As evidence of the impact of this, I recently witnessed the leader of a prominent, often pro-amyloid, professional organization publicly acknowledge to an international audience that amyloid is not sufficient to cause Alzheimer’s. While this is huge in itself, the implications for field leaders’ opinions on the amyloid hypothesis is perhaps even more so.



This highlights what makes T-Neuro so different than the “heavy hitters” at research institutions and in the pharmaceutical industry who’ve failed to solve the Alzheimer’s puzzle over and over and over.


First, there’s no incentive financial or otherwise for us to fit data to the amyloid hypothesis, because we’ve shown that amyloid accumulation follows another causative event. Second, we have unique knowledge of that event, which, so far, has passed with flying colors all the principles of causation that amyloid has failed.
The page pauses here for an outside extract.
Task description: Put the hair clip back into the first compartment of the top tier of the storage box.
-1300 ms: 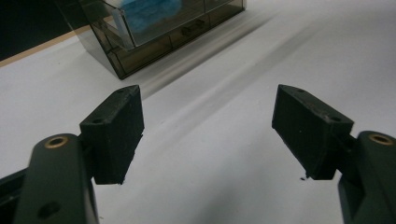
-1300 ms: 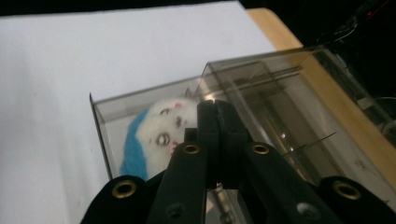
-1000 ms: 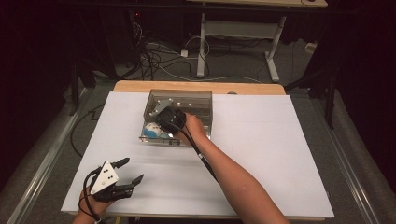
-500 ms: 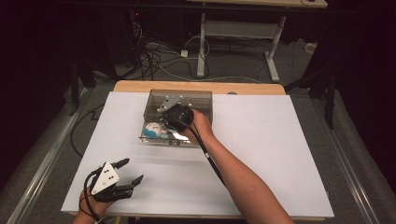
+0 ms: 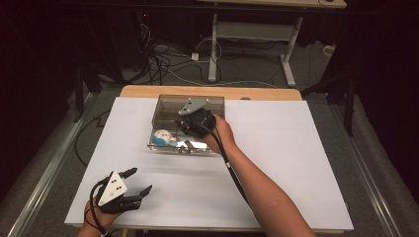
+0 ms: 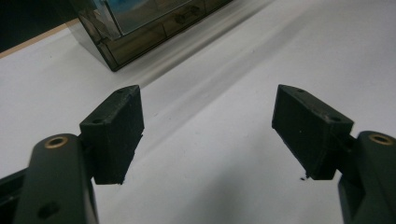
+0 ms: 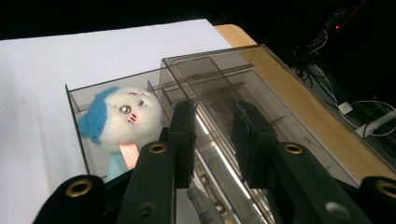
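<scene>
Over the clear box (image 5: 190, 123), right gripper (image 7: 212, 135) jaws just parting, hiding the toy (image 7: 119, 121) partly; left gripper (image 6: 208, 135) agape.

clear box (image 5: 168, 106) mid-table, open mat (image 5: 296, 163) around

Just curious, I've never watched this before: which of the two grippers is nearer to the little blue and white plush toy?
The right. The right gripper hangs over the clear box, just beside the plush toy inside it. The left gripper rests far off, near the table's front edge.
</scene>
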`<action>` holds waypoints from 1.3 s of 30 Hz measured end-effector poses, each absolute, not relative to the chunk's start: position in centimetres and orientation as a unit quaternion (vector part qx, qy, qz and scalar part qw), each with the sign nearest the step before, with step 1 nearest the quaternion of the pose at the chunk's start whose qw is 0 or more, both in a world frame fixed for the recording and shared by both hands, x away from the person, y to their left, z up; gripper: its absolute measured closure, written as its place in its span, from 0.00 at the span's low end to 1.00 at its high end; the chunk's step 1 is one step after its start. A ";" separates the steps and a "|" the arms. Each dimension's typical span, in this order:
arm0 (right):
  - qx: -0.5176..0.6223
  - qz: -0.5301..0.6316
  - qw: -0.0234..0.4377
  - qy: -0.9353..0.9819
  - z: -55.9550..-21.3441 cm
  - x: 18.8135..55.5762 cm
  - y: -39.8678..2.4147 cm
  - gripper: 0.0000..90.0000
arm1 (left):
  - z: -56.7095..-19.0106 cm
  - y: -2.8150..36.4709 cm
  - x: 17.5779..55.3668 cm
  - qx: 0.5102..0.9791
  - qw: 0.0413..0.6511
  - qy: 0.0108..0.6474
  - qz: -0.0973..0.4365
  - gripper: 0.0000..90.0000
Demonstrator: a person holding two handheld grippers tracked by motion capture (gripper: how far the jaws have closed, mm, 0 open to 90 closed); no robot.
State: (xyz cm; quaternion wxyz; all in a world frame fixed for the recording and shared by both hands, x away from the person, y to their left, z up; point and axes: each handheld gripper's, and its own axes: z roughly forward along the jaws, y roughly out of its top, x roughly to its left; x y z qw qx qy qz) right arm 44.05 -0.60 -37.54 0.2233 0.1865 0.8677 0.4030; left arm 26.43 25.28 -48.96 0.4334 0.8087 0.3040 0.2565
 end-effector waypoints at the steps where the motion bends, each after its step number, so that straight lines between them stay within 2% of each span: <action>1: 0.187 0.403 0.225 0.867 -37.5 44.0 -0.8 0.77 | -49.0 25.3 26.4 0.809 0.432 0.304 0.257 0.27; 14: 0.205 0.421 0.233 0.853 -36.9 44.1 -3.3 0.71 | -49.0 25.2 26.5 0.810 0.427 0.307 0.259 0.27; 24: 0.217 0.430 0.245 0.842 -36.4 43.9 -4.8 0.61 | -49.0 25.2 26.5 0.810 0.426 0.307 0.260 0.27; 39: 0.239 0.441 0.270 0.822 -35.8 43.8 -7.3 0.34 | -49.1 25.1 26.6 0.811 0.424 0.308 0.259 0.27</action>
That’s already monumental. Third, tracking that dominant factor appears useful in tracking Alzheimer’s in the real world – again so far. All combined, this puts us far ahead of the pack in terms of diagnosing Alzheimer’s as early as possible – not just from indirect physiological changes, but from a known cause – and eventually in terms of effectively preventing, slowing, or stopping the disease altogether.


On a side note, I’ve been thoroughly enjoying openly venting about the amyloid hypothesis with colleagues who were apparently among its faithful adherents not so long ago. One of them recently texted me, “you were right” this past week. I told him that’s nice…and it’s about time.